What this task involves:
Please take the lines from the one holding "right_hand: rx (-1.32" through the one holding "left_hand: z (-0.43" in the data below and copy them exactly.

=== Begin Enclosure ===

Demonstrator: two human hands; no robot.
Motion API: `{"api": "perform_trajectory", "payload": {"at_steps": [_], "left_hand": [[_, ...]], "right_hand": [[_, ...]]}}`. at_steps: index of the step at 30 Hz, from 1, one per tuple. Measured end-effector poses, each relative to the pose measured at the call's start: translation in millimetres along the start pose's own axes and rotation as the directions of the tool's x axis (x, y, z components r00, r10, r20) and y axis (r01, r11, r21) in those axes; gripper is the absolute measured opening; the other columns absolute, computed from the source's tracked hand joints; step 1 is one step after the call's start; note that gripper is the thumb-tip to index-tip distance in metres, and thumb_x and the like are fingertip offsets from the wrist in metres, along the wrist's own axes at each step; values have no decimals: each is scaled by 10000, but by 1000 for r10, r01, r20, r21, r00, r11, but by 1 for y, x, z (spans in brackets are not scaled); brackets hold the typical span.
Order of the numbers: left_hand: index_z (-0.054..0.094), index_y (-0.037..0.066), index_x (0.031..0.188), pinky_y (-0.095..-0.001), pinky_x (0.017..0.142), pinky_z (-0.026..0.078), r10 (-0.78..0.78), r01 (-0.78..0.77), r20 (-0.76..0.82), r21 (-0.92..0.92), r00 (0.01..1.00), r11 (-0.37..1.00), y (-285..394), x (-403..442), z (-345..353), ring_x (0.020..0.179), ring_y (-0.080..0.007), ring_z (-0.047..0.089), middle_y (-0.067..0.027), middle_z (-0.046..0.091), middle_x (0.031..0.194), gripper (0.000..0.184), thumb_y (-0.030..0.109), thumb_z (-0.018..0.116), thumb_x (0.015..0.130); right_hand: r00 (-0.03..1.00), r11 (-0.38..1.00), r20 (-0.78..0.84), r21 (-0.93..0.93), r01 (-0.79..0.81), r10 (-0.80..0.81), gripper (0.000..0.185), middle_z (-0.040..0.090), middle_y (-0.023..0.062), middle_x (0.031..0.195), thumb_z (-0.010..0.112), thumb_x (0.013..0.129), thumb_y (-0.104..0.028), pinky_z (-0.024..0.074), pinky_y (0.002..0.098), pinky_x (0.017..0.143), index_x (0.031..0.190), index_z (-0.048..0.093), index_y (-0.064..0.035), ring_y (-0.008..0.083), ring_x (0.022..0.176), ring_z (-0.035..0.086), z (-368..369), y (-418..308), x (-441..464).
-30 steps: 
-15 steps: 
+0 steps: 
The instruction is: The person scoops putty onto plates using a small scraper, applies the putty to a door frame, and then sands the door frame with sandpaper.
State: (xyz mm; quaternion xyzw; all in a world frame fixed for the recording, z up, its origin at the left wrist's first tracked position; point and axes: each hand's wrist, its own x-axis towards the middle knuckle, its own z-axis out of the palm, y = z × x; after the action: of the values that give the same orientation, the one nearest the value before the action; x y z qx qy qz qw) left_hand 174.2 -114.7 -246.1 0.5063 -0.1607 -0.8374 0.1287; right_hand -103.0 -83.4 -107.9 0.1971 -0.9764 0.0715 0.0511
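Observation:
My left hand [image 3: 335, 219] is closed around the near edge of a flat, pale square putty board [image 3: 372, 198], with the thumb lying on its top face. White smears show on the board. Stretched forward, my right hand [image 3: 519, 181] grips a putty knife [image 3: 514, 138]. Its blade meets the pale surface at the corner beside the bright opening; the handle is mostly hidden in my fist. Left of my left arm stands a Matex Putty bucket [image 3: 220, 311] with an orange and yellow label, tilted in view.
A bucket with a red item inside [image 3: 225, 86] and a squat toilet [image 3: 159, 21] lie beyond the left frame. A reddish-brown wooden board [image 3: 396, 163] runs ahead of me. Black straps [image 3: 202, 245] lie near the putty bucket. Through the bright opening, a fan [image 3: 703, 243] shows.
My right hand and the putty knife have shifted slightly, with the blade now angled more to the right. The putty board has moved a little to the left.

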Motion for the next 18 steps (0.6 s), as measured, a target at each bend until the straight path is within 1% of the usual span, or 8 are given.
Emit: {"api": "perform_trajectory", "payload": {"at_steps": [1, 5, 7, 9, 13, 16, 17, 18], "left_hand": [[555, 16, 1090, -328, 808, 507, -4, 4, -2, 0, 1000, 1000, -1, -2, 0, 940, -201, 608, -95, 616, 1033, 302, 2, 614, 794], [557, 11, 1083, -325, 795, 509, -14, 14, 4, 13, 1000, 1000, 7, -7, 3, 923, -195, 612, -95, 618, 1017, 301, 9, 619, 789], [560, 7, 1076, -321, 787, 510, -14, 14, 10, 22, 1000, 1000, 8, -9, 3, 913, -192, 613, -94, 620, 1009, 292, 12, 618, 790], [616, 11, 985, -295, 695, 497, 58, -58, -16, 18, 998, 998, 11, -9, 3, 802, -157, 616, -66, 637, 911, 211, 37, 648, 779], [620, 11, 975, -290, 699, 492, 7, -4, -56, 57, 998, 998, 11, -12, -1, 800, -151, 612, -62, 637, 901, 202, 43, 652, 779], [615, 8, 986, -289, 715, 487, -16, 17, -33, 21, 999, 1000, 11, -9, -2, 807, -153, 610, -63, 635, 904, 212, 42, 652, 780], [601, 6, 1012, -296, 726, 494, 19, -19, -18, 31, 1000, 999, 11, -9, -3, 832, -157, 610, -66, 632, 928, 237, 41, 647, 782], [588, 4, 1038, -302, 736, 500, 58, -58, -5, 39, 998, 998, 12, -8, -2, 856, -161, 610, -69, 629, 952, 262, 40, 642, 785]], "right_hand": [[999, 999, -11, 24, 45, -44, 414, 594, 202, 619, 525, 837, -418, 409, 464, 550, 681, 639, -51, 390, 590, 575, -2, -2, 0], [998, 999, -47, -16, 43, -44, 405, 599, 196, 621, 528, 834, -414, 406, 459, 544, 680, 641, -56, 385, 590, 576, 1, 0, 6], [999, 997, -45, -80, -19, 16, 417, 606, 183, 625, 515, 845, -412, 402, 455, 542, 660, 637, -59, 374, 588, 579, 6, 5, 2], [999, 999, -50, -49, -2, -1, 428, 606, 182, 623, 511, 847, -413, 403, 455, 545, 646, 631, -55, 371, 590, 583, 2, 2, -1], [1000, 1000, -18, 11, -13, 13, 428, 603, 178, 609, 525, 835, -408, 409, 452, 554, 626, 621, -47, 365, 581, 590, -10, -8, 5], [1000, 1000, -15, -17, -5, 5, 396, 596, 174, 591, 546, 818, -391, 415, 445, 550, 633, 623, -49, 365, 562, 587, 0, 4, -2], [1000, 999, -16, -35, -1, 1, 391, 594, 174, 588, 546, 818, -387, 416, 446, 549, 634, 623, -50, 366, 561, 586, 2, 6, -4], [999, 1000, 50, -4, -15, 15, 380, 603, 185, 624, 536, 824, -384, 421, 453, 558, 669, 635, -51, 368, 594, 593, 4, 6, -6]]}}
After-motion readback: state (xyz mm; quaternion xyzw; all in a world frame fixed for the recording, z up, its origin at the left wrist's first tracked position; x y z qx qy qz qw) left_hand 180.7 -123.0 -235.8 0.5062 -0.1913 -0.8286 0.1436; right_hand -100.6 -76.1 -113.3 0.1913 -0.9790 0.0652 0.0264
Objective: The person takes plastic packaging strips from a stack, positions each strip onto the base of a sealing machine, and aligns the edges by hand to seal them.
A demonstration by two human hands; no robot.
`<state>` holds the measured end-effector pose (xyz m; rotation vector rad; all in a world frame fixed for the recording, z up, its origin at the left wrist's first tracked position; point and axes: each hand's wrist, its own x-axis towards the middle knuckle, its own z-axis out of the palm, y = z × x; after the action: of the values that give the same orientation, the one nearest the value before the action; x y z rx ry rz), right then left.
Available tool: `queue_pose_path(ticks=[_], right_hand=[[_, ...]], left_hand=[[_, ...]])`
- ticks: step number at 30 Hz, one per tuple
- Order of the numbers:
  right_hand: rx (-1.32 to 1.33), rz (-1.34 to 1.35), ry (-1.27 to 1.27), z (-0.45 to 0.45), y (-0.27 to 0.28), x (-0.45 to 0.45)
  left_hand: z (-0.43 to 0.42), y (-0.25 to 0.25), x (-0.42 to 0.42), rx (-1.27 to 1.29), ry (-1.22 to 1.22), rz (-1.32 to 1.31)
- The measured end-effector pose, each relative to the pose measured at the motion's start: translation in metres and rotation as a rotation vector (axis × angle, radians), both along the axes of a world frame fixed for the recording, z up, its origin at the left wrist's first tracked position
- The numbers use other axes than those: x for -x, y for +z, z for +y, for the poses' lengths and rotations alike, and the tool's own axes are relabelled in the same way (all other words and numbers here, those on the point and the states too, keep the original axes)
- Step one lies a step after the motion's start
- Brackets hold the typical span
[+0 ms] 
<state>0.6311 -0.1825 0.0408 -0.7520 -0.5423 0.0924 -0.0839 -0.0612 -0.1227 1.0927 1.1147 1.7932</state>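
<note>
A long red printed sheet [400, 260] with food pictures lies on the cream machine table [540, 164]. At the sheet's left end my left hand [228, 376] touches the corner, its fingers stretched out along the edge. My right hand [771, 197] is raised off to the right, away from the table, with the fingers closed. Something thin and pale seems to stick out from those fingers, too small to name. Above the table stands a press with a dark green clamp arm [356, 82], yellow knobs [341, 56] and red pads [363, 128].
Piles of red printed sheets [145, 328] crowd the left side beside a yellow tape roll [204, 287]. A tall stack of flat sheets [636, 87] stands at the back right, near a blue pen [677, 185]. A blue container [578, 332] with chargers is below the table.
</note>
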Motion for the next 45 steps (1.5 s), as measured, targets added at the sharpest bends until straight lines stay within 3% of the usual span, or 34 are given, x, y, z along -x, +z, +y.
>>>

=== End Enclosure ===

Response to the task:
  right_hand: rx (-1.32 to 1.33), rz (-1.34 to 1.35), ry (-1.27 to 1.27), z (-0.45 to 0.45), y (-0.27 to 0.28), x (-0.45 to 0.45)
  left_hand: z (-0.43 to 0.42), y (-0.25 to 0.25), x (-0.42 to 0.42), rx (-1.27 to 1.29), ry (-1.22 to 1.22), rz (-1.32 to 1.31)

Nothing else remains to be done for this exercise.